We have a second line of defence in other more plentiful foods which have body-building value. They are:

Oatmeal.

Wheatmeal Bread and Flour.

Dried Peas, Beans and Lentils.

Potatoes.

Green Vegetables.

GROUP THREE—PROTECTIVE FOODS

We have never eaten enough protective foods. Even in peace-time doctors have urged us to eat more of them. They guard us against infection; they help us to fight tiredness and depression, they keep our complexions clear. Their vitamins and essential mineral salts are indispensable in our daily diet.

It is extremely fortunate that, placed high in this group, there should be some of the foods that are plentiful throughout the year:

Wheatmeal Bread, Oatmeal, Milk, Potatoes, Carrots, Green Vegetables (fresh or canned), Root Vegetables and Raw Salads.

In these days, when we are all beginning to concern ourselves with essentials and to discard the things that do not matter, it is necessary to remember these two facts:

1. What we can get is good for us.

2. A great deal of what we cannot get is quite unimportant.
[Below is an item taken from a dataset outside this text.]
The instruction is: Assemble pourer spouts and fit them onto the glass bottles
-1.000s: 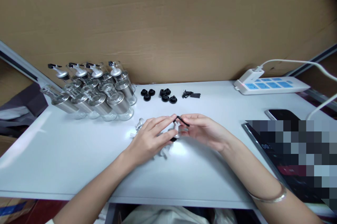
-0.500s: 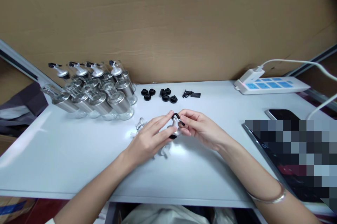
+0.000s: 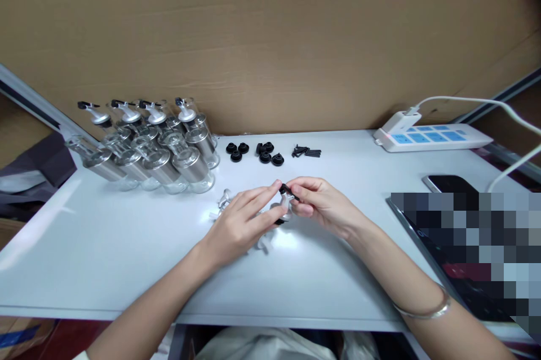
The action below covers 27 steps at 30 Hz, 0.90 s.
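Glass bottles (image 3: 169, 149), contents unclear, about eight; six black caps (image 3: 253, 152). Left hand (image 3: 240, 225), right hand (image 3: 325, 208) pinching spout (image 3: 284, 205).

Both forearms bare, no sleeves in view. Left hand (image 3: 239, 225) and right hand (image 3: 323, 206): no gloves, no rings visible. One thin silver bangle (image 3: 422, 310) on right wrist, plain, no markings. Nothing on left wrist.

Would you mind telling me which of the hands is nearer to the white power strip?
Right. The right hand lies mid-table, on the power strip's side but well short of it; the left hand sits farther away, on the side toward the bottles.
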Tool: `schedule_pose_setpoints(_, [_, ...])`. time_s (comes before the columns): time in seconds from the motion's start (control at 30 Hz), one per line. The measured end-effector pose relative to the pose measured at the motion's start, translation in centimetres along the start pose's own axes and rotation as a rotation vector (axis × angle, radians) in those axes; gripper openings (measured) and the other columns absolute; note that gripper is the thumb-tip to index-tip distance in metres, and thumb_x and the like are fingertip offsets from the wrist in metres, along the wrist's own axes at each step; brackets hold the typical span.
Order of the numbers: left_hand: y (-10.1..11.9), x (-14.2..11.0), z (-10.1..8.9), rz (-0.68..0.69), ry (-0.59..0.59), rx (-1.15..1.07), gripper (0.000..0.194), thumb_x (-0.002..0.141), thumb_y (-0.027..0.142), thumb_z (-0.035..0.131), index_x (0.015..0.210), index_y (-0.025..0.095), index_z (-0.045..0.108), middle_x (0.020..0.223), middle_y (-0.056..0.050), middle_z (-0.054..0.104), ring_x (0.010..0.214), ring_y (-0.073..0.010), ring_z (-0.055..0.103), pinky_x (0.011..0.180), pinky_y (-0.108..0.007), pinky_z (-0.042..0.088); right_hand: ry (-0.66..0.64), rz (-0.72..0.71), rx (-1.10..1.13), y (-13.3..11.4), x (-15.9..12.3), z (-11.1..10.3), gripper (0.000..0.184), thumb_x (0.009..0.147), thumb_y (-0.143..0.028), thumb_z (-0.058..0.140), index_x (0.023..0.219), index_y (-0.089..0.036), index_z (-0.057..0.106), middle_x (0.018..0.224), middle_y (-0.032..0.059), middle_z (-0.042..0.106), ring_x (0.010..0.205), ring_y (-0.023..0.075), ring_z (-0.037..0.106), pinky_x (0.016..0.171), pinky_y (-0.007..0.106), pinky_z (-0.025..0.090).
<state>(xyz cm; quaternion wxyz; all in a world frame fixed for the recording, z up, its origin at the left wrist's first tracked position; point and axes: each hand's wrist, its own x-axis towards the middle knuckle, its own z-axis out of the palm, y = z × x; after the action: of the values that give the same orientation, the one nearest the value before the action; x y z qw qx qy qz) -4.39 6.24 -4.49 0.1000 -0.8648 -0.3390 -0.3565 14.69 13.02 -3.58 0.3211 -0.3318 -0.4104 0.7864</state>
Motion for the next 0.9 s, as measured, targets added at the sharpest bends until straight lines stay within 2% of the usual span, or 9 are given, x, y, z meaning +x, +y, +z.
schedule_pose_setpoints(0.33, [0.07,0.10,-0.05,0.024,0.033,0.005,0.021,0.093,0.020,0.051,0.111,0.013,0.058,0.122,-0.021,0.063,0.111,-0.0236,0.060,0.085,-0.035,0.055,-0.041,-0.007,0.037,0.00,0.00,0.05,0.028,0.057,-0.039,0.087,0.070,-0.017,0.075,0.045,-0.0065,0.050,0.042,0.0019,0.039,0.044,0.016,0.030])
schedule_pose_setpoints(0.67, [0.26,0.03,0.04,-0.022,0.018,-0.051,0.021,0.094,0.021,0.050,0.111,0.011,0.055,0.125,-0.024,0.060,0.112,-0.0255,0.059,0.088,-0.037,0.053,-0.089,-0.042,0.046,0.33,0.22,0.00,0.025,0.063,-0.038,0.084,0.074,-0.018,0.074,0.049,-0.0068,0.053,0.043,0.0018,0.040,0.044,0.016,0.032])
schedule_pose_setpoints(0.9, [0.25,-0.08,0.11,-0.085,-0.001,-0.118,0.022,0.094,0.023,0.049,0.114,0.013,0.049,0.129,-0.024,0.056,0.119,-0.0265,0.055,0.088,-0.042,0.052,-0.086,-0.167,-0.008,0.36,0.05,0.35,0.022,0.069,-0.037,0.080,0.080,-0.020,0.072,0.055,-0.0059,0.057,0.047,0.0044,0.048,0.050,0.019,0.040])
THOUGH we cannot expect to become scientific experts overnight, it is useful for us to learn something about calories, proteins, vitamins and mineral salts. We ought to know what they are and what they do to our bodies.

CALORIES

Calories are units of heat, which we liberate in our body-tissues when we eat Energy Foods (Starches, Fats and Sugar). Our daily caloric requirement varies according to our sex and occupation. Men need more calories than women do. People whose work calls for great physical activity need more calories than are required by sedentary workers.

PROTEINS

Food is a mixture of chemical substances, and the chemical constituent known as protein builds our muscles and tissues. Proteins are therefore particularly important to growing children.
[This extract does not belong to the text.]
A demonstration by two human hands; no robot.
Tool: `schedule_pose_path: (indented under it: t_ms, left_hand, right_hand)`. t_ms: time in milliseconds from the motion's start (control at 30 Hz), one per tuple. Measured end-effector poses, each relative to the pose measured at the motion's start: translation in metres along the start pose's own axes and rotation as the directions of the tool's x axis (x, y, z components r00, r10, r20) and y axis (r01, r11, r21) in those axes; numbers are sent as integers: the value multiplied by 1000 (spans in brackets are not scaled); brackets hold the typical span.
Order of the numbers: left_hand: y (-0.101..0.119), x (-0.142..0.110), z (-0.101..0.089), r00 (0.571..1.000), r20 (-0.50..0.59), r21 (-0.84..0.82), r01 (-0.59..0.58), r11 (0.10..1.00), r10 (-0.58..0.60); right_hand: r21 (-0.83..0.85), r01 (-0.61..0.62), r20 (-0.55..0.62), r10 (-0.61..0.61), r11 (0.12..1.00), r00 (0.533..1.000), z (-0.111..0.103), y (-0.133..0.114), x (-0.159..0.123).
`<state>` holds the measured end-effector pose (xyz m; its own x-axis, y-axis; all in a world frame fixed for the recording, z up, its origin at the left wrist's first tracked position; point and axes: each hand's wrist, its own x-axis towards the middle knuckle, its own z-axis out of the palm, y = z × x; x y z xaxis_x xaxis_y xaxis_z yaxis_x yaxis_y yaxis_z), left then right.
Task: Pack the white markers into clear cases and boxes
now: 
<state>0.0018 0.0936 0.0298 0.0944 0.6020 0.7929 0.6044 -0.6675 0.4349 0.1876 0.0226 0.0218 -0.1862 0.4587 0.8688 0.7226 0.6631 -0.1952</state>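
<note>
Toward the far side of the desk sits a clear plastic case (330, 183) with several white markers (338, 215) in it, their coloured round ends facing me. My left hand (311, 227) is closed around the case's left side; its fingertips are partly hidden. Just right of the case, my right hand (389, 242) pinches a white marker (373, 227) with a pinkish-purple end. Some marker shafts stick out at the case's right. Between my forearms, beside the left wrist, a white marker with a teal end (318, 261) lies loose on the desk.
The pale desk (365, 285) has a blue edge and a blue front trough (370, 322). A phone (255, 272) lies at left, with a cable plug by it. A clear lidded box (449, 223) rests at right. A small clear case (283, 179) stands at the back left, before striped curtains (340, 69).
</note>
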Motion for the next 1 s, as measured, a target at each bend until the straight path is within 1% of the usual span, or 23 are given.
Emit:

Animal proteins are derived from the main body-building foods: Meat, Fish, Eggs, Milk and Cheese. Vegetable proteins are obtained from our “second line of defence”:

Oatmeal.

Wheatmeal Bread.

Potatoes.

Green Vegetables.

Dried Peas, Beans and Lentils.

VITAMINS

Vitamins are food factors necessary to growth and nourishment.

Their existence was discovered when scientific research proved that artificial food mixtures (containing all the known nutritive factors in a purified state) were unable to support growth without the addition of a natural food, such as milk.

It was obvious then that natural foods must contain unknown essential food factors. These are now known as vitamins. The most important are Vitamins A, B and C.

Vitamin A plays an important part in building up our resistance to infection. It is essential for the adapting of the eye to sudden changes of light. “Night blindness” may be due to a deficiency of Vitamin A.

Good sources of this vitamin are Spinach, Carrots, Cabbage, Peas and Beans. Halibut liver oil and Cod liver oil, Herrings, Margarine.

Vitamin B is essential for the correct functioning of the nervous system, which influences our digestive system.

Good sources of the vitamin are Wheatmeal Bread and Flour, Oatmeal, Vegetable Extract.

Vitamin C maintains the correct structure of the tissue of the blood-vessels. Complete absence of this vitamin from the diet leads to scurvy.

Good sources of the vitamin are Potatoes, Green Vegetables (especially raw), Root Vegetables (especially raw) and Fruit.